Właśnie przeczytałam mój ostatni wpis sprzed 2 tygodni. Został w szkicach. Przypuszczam, że miałam zamiar coś dopisać i czekał na swoją porę. No to się doczekał. Tyle w temacie systematyczności.
Zasada nr 1 - nie oszukiwać siebie! Przyznaję więc z zażenowaniem, że wszystkie ambitne plany pozostały w fazie planów. Żałosne. Przez ostatni tydzień ferii były u mnie dzieci brata! Mała T. - 10 lat i wielki już J - 13 wiosen. Są absolutnie fantastyczni. Uwielbiam spędzać z nimi czas, więc wzięłam dwa dni urlopu, do przedłużonego weekendu i feriowaliśmy się na całego. Dieta nie istniała. Królowało za to słodkie lenistwo i szaleństwa. Jestem więcej niż pewna, że jutro na wadze zagrają POWRÓT DO PRZESZŁOŚCI. Chwytam więc znów za wodze i mocno ściskam ostrogi.

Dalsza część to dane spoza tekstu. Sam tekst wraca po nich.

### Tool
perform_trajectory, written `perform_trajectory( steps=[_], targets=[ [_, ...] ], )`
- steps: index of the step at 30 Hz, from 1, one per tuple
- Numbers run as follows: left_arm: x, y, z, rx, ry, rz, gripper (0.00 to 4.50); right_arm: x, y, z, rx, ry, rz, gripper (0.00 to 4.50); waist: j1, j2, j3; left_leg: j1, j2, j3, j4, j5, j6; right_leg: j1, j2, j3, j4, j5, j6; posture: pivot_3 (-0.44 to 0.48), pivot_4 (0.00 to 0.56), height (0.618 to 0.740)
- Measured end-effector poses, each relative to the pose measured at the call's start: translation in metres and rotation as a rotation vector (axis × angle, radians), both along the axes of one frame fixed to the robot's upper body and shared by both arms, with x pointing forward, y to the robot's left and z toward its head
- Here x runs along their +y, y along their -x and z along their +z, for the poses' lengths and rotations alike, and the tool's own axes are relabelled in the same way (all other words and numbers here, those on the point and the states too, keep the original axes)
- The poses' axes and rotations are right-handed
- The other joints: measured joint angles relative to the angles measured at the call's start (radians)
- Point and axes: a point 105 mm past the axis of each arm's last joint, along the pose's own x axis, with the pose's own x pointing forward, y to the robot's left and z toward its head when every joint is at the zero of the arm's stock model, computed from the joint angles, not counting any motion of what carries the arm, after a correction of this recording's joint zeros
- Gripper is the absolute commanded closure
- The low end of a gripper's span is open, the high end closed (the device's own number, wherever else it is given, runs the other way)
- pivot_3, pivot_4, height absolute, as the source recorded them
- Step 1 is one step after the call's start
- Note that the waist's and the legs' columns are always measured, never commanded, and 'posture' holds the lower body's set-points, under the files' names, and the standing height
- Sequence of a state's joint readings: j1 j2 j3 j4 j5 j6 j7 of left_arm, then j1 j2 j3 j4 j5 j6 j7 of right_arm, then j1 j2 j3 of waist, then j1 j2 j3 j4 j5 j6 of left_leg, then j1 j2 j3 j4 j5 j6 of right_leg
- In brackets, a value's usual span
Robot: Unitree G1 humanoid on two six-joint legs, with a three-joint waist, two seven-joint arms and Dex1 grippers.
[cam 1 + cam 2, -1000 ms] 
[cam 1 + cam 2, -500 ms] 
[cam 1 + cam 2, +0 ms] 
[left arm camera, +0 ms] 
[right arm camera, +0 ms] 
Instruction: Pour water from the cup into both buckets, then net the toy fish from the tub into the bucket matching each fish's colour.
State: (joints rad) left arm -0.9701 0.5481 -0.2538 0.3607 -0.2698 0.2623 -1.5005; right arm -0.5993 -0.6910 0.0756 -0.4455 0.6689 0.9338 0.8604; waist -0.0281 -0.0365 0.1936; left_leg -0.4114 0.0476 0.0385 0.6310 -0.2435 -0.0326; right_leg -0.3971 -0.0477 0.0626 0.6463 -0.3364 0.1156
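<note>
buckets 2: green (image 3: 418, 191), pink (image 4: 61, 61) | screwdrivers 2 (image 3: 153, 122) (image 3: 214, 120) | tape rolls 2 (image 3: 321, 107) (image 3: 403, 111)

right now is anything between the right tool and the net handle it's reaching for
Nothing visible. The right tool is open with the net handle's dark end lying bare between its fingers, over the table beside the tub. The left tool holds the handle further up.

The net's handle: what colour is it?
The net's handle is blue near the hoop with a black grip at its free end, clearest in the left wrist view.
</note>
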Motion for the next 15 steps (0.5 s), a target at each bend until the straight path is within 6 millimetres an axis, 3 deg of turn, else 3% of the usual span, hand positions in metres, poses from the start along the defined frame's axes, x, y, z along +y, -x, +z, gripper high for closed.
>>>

Cel pozostaje ten sam. Być szczupłą, sprawną i zdrową. Na początku maja T. ma komunię, chciałabym ładnie wyglądać. To 2,5 miesiąca. Myślę, że 10kg mniej jest osiągalne.
Ruszam do kuchni przemyśleć i przygotować menu do pracy. Bez tego lecę z szerokim nurtem głupio wrzucanych kalorii.